Find the result of definite integration

[songoku]

Homework Statement

Find $\frac{2}{L} \int_{0}^{L} \sin\left(\frac{5x}{L}\right) \sin \left(\frac{n\pi x}{L} \right) dx$

Relevant Equations

Trigonometry Identity

Integration

$$\frac{2}{L} \int_{0}^{L} \sin\left(\frac{5x}{L}\right) \sin \left(\frac{n\pi x}{L} \right)dx$$
$$=\frac{2}{L} \int_{0}^{L} \left(\frac{1}{2} \cos\left[\left(\frac{5-n\pi}{L}\right)x\right] -\frac{1}{2}\cos \left[\left(\frac{5 + n\pi}{L} \right)x\right]\right)dx$$
$$=\frac{1}{5-n\pi} \sin (5-n\pi)-\frac{1}{5+n\pi}\sin(5+n\pi)$$

This is as far as I can get but the answer key is if $n=5$ then the result of integration is 1 and will be zero for other values of $n$.
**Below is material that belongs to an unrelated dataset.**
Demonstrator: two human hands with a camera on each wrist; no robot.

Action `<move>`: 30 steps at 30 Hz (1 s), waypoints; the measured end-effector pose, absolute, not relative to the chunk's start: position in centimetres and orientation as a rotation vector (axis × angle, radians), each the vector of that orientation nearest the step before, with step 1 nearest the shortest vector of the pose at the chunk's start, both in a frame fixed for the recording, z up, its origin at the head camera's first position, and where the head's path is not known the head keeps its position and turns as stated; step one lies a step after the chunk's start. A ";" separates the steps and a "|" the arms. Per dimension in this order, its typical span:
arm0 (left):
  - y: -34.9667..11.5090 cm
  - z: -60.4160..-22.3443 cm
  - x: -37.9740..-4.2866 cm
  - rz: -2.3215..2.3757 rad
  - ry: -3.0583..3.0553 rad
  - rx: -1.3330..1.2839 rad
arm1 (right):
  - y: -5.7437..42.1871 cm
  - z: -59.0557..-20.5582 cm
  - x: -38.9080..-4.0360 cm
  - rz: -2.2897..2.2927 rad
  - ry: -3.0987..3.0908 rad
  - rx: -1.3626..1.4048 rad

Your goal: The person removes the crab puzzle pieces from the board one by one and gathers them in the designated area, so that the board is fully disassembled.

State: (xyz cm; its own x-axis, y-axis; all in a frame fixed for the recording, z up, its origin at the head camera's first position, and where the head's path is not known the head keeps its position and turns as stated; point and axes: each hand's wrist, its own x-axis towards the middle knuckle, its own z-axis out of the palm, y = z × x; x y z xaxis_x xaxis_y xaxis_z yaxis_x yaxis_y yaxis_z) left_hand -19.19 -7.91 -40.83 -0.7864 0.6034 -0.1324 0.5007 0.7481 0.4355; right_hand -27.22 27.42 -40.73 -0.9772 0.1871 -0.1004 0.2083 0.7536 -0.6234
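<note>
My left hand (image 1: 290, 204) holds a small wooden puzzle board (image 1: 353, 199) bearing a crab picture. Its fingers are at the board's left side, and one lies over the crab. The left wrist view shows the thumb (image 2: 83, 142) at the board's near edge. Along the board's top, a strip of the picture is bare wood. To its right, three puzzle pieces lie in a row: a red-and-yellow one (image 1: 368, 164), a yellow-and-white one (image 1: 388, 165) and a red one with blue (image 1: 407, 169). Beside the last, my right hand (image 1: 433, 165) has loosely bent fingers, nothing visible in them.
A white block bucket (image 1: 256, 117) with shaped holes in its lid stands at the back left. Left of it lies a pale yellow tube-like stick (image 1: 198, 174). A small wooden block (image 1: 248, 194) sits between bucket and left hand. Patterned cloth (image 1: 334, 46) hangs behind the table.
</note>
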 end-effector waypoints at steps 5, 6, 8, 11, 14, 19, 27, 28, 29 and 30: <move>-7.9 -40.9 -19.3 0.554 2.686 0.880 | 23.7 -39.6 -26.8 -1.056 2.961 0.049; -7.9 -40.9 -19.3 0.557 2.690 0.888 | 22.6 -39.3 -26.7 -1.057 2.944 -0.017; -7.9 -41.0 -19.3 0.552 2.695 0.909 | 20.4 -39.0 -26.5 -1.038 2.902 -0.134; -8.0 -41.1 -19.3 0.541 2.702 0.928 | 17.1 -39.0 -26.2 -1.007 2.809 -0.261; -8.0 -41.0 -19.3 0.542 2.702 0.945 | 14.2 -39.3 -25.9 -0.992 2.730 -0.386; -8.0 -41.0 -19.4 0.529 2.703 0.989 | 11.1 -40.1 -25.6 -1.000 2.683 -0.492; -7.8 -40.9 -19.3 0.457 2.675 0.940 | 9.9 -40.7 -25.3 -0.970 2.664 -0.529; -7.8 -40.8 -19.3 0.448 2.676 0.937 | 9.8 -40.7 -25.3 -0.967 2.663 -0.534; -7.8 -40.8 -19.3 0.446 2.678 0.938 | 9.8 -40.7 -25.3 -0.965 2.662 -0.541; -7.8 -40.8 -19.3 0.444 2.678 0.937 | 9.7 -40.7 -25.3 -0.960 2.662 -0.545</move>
How to proceed to get the answer? Thanks

 

[renormalize]

Homework Statement: Find $\frac{2}{L} \int_{0}^{L} \sin\left(\frac{5x}{L}\right) \sin \left(\frac{n\pi x}{L} \right) dx$

Are you sure there's not a factor of $\pi$ missing in that expression? I think it should read:$$\frac{2}{L} \int_{0}^{L} \sin\left(\frac{5\pi x}{L}\right) \sin \left(\frac{n\pi x}{L} \right) dx$$

 

[songoku]

Are you sure there's not a factor of $\pi$ missing in that expression? I think it should read:$$\frac{2}{L} \int_{0}^{L} \sin\left(\frac{5\pi x}{L}\right) \sin \left(\frac{n\pi x}{L} \right) dx$$

No, in the original question there is no $\pi$

But let say if there is $\pi$, then the integration becomes:
$$=\frac{1}{5\pi-n\pi} \sin (5\pi-n\pi)-\frac{1}{5\pi+n\pi}\sin(5\pi+n\pi)$$

In this case, $n$ can not be 5 because one of the denominator will become 0 and for other value of $n$ (sorry I forgot to put that $n$ must be positive integer) the sin term will be zero. Still does not match the answer key for $n=5$

Thanks

EDIT: I just realize the numerator of the first term is also zero. Does it mean I have to use limit as $n$ approaches 5 to find the value of the first term? I tried and the result is 1

 

[Gavran]

EDIT: I just realize the numerator of the first term is also zero. Does it mean I have to use limit as $n$ approaches 5 to find the value of the first term? I tried and the result is 1

Correct.

 

[renormalize]

No, in the original question there is no $\pi$

Well then there's definitely a typo in the original homework statement. And yes, your limit approach gives the correct answer for $n=5$. But you can also get the correct result by setting $n=5$ in the integrand before you do the integral. Try it!

 

[PeroK]

But let say if there is $\pi$, then the integration becomes:
$$=\frac{1}{5\pi-n\pi} \sin (5\pi-n\pi)-\frac{1}{5\pi+n\pi}\sin(5\pi+n\pi)$$

When you divide by something, you must always specify that something is not zero. For example:
$$\int \cos(nx) \ dx = \frac 1 n \sin(nx) + C \ (n \ne 0)$$In this case, if $n = 0$, then:
$$\int \cos(nx) \ dx = \int 1 \ dx = x + C$$

 

[songoku]

Well then there's definitely a typo in the original homework statement. And yes, your limit approach gives the correct answer for $n=5$. But you can also get the correct result by setting $n=5$ in the integrand before you do the integral. Try it!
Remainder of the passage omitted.